[Opening Data provided section]

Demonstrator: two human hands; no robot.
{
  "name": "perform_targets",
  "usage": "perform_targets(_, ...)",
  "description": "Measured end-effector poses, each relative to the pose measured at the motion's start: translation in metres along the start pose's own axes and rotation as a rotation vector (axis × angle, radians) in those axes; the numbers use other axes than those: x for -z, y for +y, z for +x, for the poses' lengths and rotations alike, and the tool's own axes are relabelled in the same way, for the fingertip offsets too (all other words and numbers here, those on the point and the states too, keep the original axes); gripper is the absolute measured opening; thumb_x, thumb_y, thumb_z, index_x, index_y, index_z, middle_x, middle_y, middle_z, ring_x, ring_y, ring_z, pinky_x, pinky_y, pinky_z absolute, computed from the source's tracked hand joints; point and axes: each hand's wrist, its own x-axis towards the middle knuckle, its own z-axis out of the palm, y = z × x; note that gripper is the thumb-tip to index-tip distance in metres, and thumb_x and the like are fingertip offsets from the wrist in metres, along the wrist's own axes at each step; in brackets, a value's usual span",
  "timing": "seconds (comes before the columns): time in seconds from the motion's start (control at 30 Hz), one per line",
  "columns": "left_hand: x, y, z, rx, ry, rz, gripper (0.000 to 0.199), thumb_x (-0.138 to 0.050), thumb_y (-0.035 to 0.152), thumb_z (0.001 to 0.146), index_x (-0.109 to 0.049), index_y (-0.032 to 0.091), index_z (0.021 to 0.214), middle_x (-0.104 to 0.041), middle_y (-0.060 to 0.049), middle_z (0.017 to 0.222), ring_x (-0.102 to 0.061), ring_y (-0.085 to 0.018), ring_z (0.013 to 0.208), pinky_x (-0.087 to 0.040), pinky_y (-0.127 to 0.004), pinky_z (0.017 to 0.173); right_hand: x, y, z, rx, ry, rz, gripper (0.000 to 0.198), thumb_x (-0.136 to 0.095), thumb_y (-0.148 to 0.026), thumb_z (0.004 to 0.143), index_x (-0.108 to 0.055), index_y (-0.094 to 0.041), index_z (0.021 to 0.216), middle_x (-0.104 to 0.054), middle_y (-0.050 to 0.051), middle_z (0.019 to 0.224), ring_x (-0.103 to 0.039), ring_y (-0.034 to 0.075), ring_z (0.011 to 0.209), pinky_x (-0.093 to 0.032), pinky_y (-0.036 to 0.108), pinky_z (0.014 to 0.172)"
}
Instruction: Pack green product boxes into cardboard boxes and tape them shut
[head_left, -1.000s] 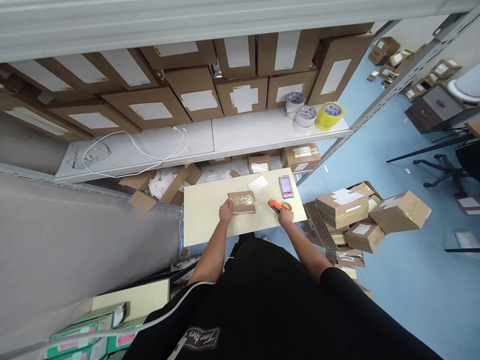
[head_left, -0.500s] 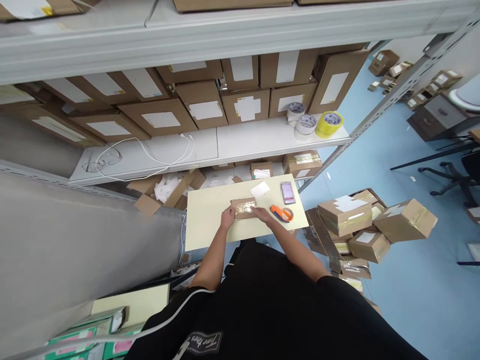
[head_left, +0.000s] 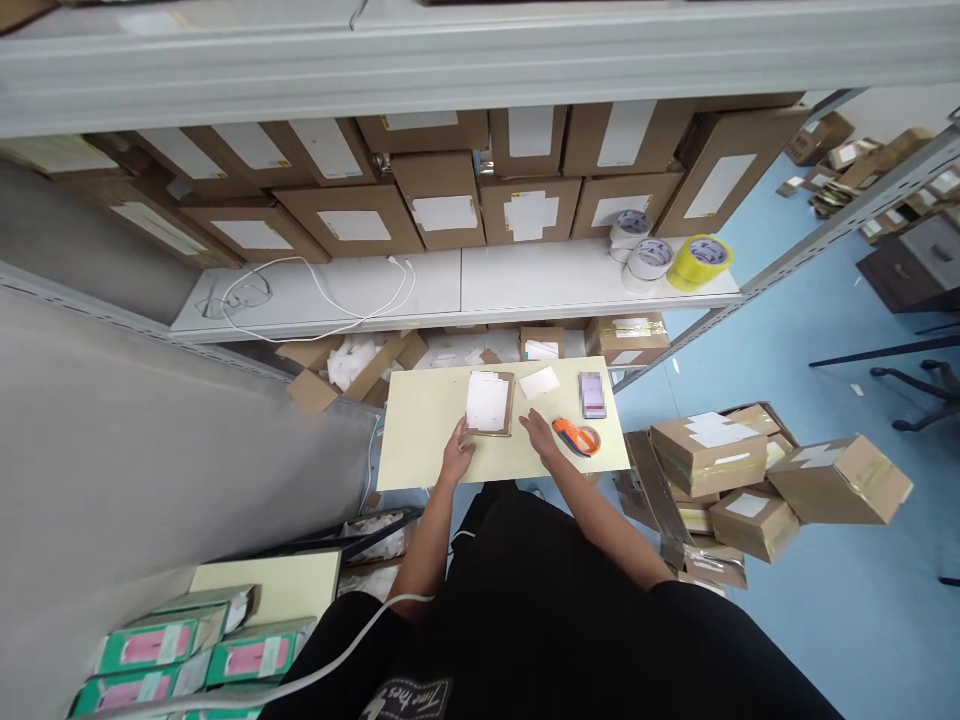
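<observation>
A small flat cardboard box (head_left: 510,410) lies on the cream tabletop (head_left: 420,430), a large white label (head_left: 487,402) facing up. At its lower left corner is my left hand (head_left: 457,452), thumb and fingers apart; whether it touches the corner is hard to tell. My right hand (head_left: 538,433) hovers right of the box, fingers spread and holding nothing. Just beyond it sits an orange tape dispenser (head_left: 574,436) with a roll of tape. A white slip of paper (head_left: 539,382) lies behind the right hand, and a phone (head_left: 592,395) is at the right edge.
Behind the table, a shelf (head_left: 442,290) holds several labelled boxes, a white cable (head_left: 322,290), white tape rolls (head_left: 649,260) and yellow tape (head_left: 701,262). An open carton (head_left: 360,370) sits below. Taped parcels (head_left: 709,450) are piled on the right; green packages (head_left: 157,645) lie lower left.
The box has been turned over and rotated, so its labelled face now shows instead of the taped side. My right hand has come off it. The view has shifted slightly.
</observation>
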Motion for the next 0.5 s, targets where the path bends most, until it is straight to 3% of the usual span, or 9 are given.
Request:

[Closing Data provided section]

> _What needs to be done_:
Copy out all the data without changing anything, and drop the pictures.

> _Output for this task_:
Demonstrator: two human hands; no robot.
{
  "name": "perform_targets",
  "usage": "perform_targets(_, ...)",
  "description": "Measured end-effector poses, each relative to the pose measured at the motion's start: translation in metres along the start pose's own axes and rotation as a rotation vector (axis × angle, radians) in those axes; the numbers use other axes than those: x for -z, y for +y, z for +x, for the poses' lengths and rotations alike, and the tool's own axes are relabelled in the same way, for the fingertip offsets too (all other words and numbers here, those on the point and the states too, keep the original axes); gripper is the absolute measured opening; thumb_x, thumb_y, thumb_z, index_x, index_y, index_z, middle_x, middle_y, middle_z, ring_x, ring_y, ring_z, pinky_x, pinky_y, pinky_z absolute, computed from the source's tracked hand joints; point and axes: each hand's wrist, its own x-axis towards the middle knuckle, its own z-axis out of the palm, y = z × x; note that gripper is the thumb-tip to index-tip distance in metres, and thumb_x and the like are fingertip offsets from the wrist in metres, along the wrist's own axes at each step; in brackets, a value's usual span",
  "timing": "seconds (comes before the columns): time in seconds from the motion's start (control at 30 Hz), one per line",
  "columns": "left_hand: x, y, z, rx, ry, rz, gripper (0.000 to 0.199), thumb_x (-0.138 to 0.050), thumb_y (-0.035 to 0.152), thumb_z (0.001 to 0.146), index_x (-0.109 to 0.049), index_y (-0.032 to 0.091), index_z (0.021 to 0.214), middle_x (-0.104 to 0.041), middle_y (-0.060 to 0.049), middle_z (0.017 to 0.222), ring_x (-0.102 to 0.061), ring_y (-0.085 to 0.018), ring_z (0.013 to 0.208), pinky_x (-0.087 to 0.040), pinky_y (-0.127 to 0.004), pinky_z (0.017 to 0.173); right_hand: x, y, z, rx, ry, rz, gripper (0.000 to 0.198), thumb_x (-0.136 to 0.095), thumb_y (-0.148 to 0.026), thumb_z (0.004 to 0.143), index_x (-0.108 to 0.055), index_y (-0.094 to 0.041), index_z (0.021 to 0.216), middle_x (-0.104 to 0.054), middle_y (-0.050 to 0.051), middle_z (0.019 to 0.224), ring_x (-0.103 to 0.039), ring_y (-0.034 to 0.075), ring_z (0.011 to 0.209), pinky_x (-0.093 to 0.032), pinky_y (-0.036 to 0.108), pinky_z (0.014 to 0.172)"
}
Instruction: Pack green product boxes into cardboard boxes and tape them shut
[head_left, -1.000s] 
[head_left, -0.500s] 
[head_left, +0.000s] 
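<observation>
A small flat cardboard box (head_left: 510,410) lies on the cream tabletop (head_left: 420,430), a large white label (head_left: 487,402) facing up. At its lower left corner is my left hand (head_left: 457,452), thumb and fingers apart; whether it touches the corner is hard to tell. My right hand (head_left: 538,433) hovers right of the box, fingers spread and holding nothing. Just beyond it sits an orange tape dispenser (head_left: 574,436) with a roll of tape. A white slip of paper (head_left: 539,382) lies behind the right hand, and a phone (head_left: 592,395) is at the right edge.
Behind the table, a shelf (head_left: 442,290) holds several labelled boxes, a white cable (head_left: 322,290), white tape rolls (head_left: 649,260) and yellow tape (head_left: 701,262). An open carton (head_left: 360,370) sits below. Taped parcels (head_left: 709,450) are piled on the right; green packages (head_left: 157,645) lie lower left.
The box has been turned over and rotated, so its labelled face now shows instead of the taped side. My right hand has come off it. The view has shifted slightly.
</observation>
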Motion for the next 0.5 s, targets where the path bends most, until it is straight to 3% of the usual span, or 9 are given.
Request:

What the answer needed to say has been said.